Encadré: Que se passe-t-il au Trésor public ?

Certains documents provenant des services du Trésor public à propos des prêts sans intérêts consentis à certains membres du gouvernement et autres présidents d’institutions amènent à se poser des questions sur le sérieux et la rigueur dans le travail fait au sein de cette importante institution de la République. Manifestement, il n’y a pas eu du sérieux dans la confection de la liste des personnalités transmise, par les services du Trésor public, à la Commission d’enquête parlementaire du CNT, en tant que débiteurs à l’Etat, à la date du 31 décembre 2014. Suite à la publication de cette liste dans notre dernier numéro, nous avons été approchés par certaines personnes concernées.

Preuves à l’appui, les intéressés disent avoir remboursé l’intégralité de leurs prêts, depuis plusieurs années pour certains.
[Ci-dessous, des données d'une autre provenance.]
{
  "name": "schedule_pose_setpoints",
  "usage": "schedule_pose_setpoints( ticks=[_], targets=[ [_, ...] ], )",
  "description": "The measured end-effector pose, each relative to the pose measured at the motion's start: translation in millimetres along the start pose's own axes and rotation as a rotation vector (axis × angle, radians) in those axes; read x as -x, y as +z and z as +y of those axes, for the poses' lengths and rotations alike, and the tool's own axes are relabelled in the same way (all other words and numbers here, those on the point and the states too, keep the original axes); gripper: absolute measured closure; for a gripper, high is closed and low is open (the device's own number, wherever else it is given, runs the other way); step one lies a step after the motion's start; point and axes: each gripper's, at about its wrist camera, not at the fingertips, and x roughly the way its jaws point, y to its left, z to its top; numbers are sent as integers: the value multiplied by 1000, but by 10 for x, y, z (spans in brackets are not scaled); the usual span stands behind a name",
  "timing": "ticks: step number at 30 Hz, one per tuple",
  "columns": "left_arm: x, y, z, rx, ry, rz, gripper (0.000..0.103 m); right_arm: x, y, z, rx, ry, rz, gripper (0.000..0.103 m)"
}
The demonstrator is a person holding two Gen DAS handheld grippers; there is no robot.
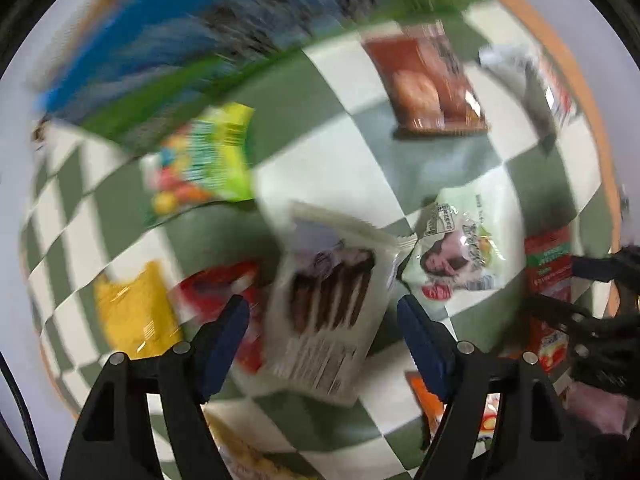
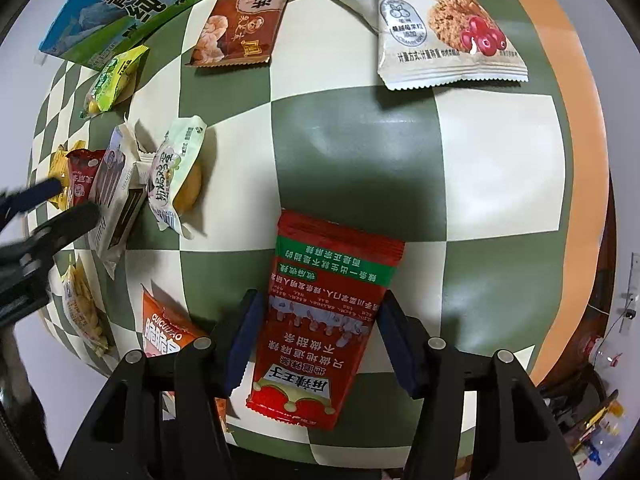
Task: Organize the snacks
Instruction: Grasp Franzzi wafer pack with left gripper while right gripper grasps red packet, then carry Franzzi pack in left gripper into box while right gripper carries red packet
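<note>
The right tongs [image 2: 316, 344] are straddling the red spicy-strip packet [image 2: 326, 320] lying on the checkered bench [image 2: 360, 152], jaws parted and seemingly not pinching, while the left tongs [image 1: 324, 340] are hovering wide over the white chocolate-stick packet [image 1: 328, 312]; closing comes next, I'd say.

Round surface [image 2: 360, 148] covered in green-and-cream checks, rimmed in orange. Pale floor beyond the rim. Cluttered dark shelf [image 2: 596, 412] at lower right, contents too small to tell.
</note>
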Motion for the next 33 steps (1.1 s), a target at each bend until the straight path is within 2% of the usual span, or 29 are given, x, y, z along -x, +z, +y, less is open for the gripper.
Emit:
schedule_pose_setpoints(
  ticks=[2, 4, 5, 6, 8, 10, 12, 15, 18, 22, 23, 25, 26, 27, 30, 33],
  targets=[
    [-246, 3, -47, -15, -3, 64, 28, 7, 3, 9, -10, 12, 4, 42],
    [-343, -8, -29, 10, -12, 78, 28, -2, 32, -52, -19, 22, 8, 42],
    [-342, -26, 8, 44, -29, 75, 30, -13, 30, -51, -23, 27, 7, 42],
    [-307, -23, 69, 97, -50, 67, 39, -91, 110, -25, -29, 33, 7, 42],
    [-208, -32, 221, 207, -71, 69, 41, -67, 95, -106, -49, 48, 2, 43],
    [-190, -239, 337, 336, -76, 100, 41, -53, 66, -160, -51, 45, -7, 51],
    [-195, -478, 385, 424, -94, 122, 41, -29, 47, -222, -46, 51, -10, 53],
    [-298, -907, 387, 515, -159, 175, 40, -30, 23, -214, -8, 65, -5, 53],
    [-362, -1085, 326, 523, -188, 169, 37, 0, -3, -71, 45, 78, -16, 52],
    [-337, -1309, 93, 432, -154, 134, 36, -7, -26, -55, 14, 113, 1, 41],
    [-423, -1163, 34, 421, -153, 129, 36, -9, -53, -89, -9, 122, 12, 40],
    [-365, -1189, -120, 417, -154, 125, 37, -24, -120, -79, -29, 119, 23, 40],
    [-326, -1149, -167, 426, -153, 121, 38, -39, -156, -80, -36, 107, 23, 40],
    [-304, -1185, -195, 447, -144, 110, 44, -76, -183, -55, -37, 94, 22, 40],
    [-314, -1263, -190, 482, -129, 91, 45, -154, -225, 27, -44, 29, 2, 40],
    [-181, -1336, -189, 507, -125, 81, 46, -181, -259, 48, -75, -28, -31, 50]
  ],
)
C’est le cas de cet ancien ministre, Raymond Edouard Ouédraogo, qui nous a fourni son attestation de payement datant d’août 2008 et signée par l’agent comptable central du Trésor, à travers laquelle attestation, le signataire atteste que l’intéressé « a intégralement soldé son compte de prêt… ». Pourtant, son nom trône sur la liste des débiteurs, dressée par les services du même Trésor public en 2015, soit plus de 7 ans après.
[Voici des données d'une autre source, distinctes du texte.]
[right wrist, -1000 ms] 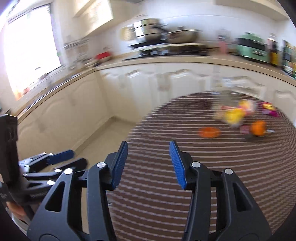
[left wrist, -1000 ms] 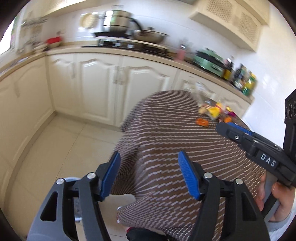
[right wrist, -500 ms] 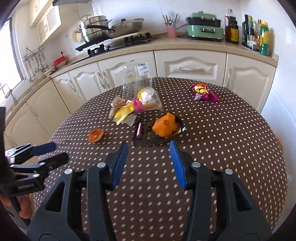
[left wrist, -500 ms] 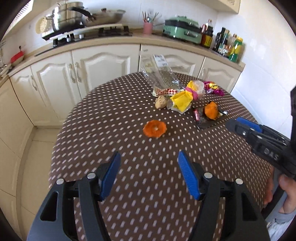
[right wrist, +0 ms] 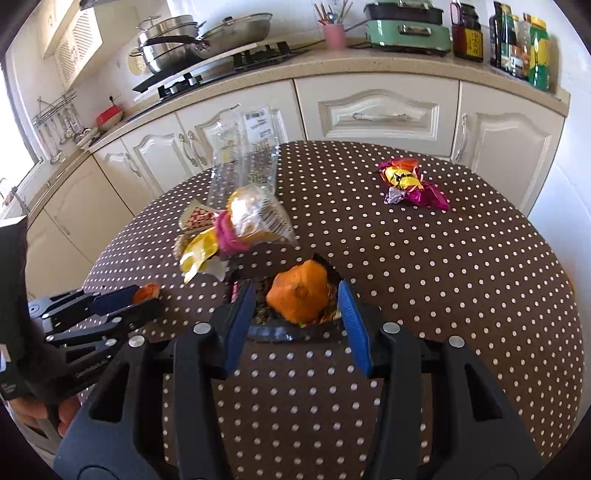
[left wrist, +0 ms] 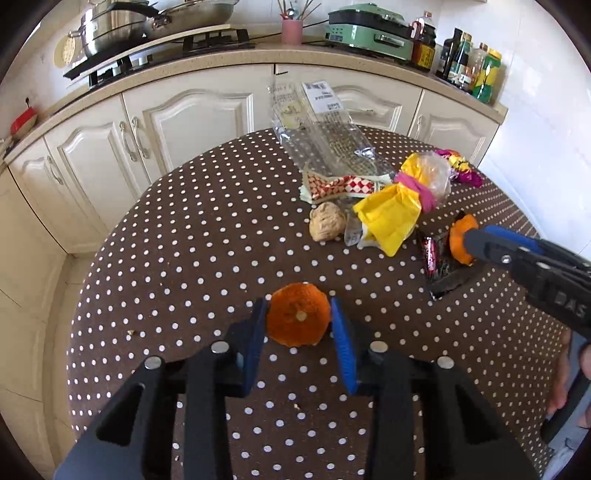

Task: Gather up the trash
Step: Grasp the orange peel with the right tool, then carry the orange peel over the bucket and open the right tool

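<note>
Trash lies on a round brown polka-dot table [left wrist: 184, 258]. My left gripper [left wrist: 298, 317] is open with its blue fingers on either side of an orange peel [left wrist: 297, 320] lying on the cloth. My right gripper [right wrist: 297, 301] is open around a second orange peel [right wrist: 299, 293] that rests on a dark wrapper [right wrist: 280, 328]. Beyond lie a yellow and pink wrapper [left wrist: 395, 210], a clear plastic bag [left wrist: 325, 136], a walnut-like lump [left wrist: 327, 227] and a crumpled magenta foil wrapper [right wrist: 410, 184].
Cream kitchen cabinets [left wrist: 192, 114] and a counter with pans [left wrist: 147, 22], a green appliance [left wrist: 369, 29] and bottles [left wrist: 469, 62] run behind the table. The floor [left wrist: 55, 280] shows left of the table edge.
Both grippers swung from the floor side toward the table and came down close to it. Each now has an orange peel between its open fingers.
</note>
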### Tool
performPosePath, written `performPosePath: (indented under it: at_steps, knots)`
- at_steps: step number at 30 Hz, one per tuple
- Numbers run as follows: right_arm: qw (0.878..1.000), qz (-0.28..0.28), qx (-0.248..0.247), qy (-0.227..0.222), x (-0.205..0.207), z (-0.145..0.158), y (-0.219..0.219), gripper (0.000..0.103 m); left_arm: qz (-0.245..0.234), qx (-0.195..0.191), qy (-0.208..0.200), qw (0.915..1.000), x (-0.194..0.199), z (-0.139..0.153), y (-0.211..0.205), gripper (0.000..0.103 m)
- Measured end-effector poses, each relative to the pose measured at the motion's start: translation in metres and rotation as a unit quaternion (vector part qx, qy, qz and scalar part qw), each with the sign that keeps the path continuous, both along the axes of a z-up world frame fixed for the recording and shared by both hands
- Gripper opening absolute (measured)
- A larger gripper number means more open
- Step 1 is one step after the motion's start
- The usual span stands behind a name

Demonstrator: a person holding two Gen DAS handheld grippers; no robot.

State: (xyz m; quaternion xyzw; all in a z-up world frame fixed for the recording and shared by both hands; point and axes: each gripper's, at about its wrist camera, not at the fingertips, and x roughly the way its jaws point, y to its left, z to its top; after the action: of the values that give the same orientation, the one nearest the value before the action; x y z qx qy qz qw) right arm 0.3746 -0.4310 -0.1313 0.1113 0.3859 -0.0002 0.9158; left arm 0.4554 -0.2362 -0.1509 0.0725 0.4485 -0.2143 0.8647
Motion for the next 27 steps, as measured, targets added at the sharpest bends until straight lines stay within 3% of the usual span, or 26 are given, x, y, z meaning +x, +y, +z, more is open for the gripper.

Il en est de même pour l’ancien ministre des Enseignements, Moussa Ouattara, qui a fait les preuves de ce qu’il a soldé tous ses comptes sur ce point. Quant à l’ancien ministre délégué chargé de l’alphabétisation, Ousséni Tamboura, actuellement député à l’Assemblée nationale, il nous a fait parvenir un lot de documents faisant état d’un contentieux qui l’oppose à l’Etat au sujet de son salaire, du temps où il était au gouvernement. L’intéressé reproche à l’Etat de l’avoir privé d’une partie de son salaire. Ce contentieux serait à la base du non-remboursement de son prêt, puisque le manque à gagner couvre largement ce qu’il doit.  L’affaire est en Justice.
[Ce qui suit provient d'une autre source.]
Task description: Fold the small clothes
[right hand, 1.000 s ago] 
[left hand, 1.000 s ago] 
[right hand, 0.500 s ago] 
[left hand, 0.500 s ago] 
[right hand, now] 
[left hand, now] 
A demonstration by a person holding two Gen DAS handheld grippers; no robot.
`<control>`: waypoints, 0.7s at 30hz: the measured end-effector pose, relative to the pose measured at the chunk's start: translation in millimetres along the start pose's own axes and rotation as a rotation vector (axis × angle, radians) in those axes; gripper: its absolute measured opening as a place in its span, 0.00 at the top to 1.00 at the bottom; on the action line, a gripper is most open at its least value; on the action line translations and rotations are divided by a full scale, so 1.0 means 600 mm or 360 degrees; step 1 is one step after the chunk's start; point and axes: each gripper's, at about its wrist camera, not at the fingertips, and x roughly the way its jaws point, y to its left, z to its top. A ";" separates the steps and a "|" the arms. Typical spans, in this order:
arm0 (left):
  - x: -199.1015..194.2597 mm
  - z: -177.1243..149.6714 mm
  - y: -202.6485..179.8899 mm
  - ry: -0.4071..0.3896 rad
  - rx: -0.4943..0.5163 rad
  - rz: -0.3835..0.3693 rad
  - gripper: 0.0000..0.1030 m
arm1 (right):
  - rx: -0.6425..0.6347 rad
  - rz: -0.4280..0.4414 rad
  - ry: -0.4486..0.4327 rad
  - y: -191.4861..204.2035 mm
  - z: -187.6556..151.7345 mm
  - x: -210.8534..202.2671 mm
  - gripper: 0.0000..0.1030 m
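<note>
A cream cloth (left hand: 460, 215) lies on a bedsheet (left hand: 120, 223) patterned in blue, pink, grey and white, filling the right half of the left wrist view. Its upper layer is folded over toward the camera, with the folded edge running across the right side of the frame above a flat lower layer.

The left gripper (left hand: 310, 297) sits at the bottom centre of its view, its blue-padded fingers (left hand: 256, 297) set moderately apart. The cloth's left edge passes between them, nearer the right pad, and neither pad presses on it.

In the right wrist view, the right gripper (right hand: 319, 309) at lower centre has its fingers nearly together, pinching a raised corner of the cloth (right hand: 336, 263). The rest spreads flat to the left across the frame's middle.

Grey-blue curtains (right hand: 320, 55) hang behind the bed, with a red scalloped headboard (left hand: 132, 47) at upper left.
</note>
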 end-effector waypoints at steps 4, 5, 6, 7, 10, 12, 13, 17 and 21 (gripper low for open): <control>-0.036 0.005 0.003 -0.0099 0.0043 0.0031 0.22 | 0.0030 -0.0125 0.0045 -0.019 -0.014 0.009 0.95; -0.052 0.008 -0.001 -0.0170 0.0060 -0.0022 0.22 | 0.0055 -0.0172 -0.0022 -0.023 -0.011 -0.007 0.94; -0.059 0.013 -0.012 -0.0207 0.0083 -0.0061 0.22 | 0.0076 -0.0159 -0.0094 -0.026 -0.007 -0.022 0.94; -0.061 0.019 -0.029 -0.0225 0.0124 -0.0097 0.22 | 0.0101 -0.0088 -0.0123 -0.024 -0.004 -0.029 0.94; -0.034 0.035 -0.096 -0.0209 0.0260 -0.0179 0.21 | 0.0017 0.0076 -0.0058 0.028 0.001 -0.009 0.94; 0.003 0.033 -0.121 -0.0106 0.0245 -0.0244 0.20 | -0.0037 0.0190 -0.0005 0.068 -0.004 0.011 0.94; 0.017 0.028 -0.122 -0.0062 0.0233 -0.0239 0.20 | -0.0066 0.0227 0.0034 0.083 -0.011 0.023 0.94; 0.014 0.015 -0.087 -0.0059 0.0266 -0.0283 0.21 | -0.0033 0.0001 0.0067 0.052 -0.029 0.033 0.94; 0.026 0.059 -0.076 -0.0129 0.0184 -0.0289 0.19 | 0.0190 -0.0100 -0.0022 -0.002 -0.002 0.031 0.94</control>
Un autre cas tout aussi incompréhensible concerne l’ancien président de la CENI, Barthélémy Kéré, dont le nom figure sur la liste confectionnée en 2015, alors que ses échéances couraient jusqu’au 31 décembre 2016. Mieux, l’intéressé a même soldé son compte plusieurs mois avant la date prévue pour la dernière échéance. Pendant ce temps, il est présenté comme un mauvais payeur. Comment comprendre de pareilles incohérences dans une institution aussi sensible que le Trésor public ? Où sont passées la rigueur et la minutie si chères aux financiers, reconnus généralement comme très tatillons dans l’exercice de leurs fonctions ? On aurait pu considérer qu’il s’agit d’erreur inhérente à toute œuvre humaine s’il s’agissait d’un cas isolé. Mais le nombre de cas amène à s’interroger sur la rigueur dans le travail au sein de l’institution. Et au-delà de ces cas, on pourrait s’interroger sur la sécurité et la gestion qui est faite des ressources nationales par celle-ci.